1. Overall app architecture
What parts do we need to build a messaging app? Take a look at the component diagram above and you'll see the following:
An API is the core of a real time messaging app. It’s responsible for establishing a connection between a client and a server for authentication, event processing, message routing, and other purposes.
Media service. Any messenger needs to store, process, and return images, videos, and other data. That’s what a media service does.
A queue is responsible for routing messages between API nodes. A queue can be any broker with a fan-out messaging pattern, clustering support, and high throughput.
File storage can be a classic object storage with support for private buckets or a CDN for fast content delivery.
A database cluster is responsible for storing users’ profiles, settings, chats, events, etc. It must scale vertically and horizontally and must support replication and backups.

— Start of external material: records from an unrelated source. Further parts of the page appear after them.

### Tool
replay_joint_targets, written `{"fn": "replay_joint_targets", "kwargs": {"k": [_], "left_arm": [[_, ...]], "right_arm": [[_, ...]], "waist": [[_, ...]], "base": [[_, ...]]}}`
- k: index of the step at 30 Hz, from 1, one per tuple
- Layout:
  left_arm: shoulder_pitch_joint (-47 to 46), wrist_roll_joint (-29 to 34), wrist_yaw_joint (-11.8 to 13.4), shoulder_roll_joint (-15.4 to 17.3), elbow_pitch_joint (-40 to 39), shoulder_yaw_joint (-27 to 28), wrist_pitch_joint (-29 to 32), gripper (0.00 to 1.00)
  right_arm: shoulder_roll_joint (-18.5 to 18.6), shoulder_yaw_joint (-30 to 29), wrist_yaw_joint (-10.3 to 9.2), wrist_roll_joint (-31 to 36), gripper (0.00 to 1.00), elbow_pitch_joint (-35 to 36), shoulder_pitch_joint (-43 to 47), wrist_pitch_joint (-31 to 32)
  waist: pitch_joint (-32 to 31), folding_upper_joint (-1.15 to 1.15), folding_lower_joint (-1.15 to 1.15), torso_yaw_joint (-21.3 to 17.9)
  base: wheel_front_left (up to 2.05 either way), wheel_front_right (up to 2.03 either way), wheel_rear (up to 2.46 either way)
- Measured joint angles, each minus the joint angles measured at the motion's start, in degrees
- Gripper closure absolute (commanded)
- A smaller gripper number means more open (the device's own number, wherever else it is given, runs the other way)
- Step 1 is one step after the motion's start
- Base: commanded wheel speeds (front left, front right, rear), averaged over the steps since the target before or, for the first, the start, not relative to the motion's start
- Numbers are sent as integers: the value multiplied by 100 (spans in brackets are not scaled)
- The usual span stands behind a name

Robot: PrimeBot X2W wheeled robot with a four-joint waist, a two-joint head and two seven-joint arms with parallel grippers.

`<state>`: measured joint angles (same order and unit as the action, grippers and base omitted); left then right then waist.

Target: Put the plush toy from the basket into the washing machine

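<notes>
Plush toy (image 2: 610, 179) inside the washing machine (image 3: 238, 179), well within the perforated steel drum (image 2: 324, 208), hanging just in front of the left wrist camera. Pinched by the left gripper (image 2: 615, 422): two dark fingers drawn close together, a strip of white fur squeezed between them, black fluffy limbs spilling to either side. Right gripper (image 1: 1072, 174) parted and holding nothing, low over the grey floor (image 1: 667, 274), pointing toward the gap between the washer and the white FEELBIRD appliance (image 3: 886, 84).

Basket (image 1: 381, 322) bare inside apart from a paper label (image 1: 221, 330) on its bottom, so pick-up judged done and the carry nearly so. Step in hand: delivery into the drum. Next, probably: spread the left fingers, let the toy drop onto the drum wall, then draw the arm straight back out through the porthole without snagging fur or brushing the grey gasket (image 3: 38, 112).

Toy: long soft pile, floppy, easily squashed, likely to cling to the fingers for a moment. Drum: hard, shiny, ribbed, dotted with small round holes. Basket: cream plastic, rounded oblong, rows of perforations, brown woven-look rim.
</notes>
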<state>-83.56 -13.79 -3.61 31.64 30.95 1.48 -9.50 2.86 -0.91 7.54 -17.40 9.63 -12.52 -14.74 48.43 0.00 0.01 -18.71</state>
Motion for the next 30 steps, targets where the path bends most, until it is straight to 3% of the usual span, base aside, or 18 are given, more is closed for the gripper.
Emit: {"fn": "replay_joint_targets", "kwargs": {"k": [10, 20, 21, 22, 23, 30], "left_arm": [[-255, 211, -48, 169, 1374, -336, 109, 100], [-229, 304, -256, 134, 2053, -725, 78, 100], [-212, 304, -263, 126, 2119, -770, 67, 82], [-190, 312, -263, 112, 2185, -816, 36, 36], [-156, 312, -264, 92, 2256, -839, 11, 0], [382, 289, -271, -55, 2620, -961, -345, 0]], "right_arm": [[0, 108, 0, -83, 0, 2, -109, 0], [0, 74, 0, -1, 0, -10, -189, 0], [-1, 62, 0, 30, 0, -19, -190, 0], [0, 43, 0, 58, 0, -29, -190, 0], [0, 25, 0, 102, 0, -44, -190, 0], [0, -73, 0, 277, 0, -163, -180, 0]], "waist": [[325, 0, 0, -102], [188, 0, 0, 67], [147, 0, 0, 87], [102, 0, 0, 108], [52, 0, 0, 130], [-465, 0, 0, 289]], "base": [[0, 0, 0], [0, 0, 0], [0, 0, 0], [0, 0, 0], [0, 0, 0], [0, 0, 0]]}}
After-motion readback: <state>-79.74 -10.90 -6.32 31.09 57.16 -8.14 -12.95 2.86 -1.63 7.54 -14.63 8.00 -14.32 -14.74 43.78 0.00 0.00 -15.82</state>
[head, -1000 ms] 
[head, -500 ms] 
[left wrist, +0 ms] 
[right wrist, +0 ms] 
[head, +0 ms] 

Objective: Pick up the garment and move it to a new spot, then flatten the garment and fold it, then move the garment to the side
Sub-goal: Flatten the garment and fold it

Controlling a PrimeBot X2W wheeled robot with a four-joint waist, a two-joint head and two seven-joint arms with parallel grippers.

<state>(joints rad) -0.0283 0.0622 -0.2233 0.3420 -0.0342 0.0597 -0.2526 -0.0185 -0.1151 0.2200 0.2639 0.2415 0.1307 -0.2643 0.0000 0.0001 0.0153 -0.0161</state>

A key–value cache cluster is needed for storing temporary user data, counters, tokens, and so on. It must be scalable, so for this part of the architecture we suggest using Redis Cluster. It supports various data types, sharding, and clustering.
A time-series database is needed for saving statistical data like user registrations/logins or message sending events. InfluxDB is our choice for this. You could use the full Influx stack for gathering, storing, and visualizing data.
A notification service is responsible for sending push notifications to mobile devices and sending SMS codes for two-factor authentication.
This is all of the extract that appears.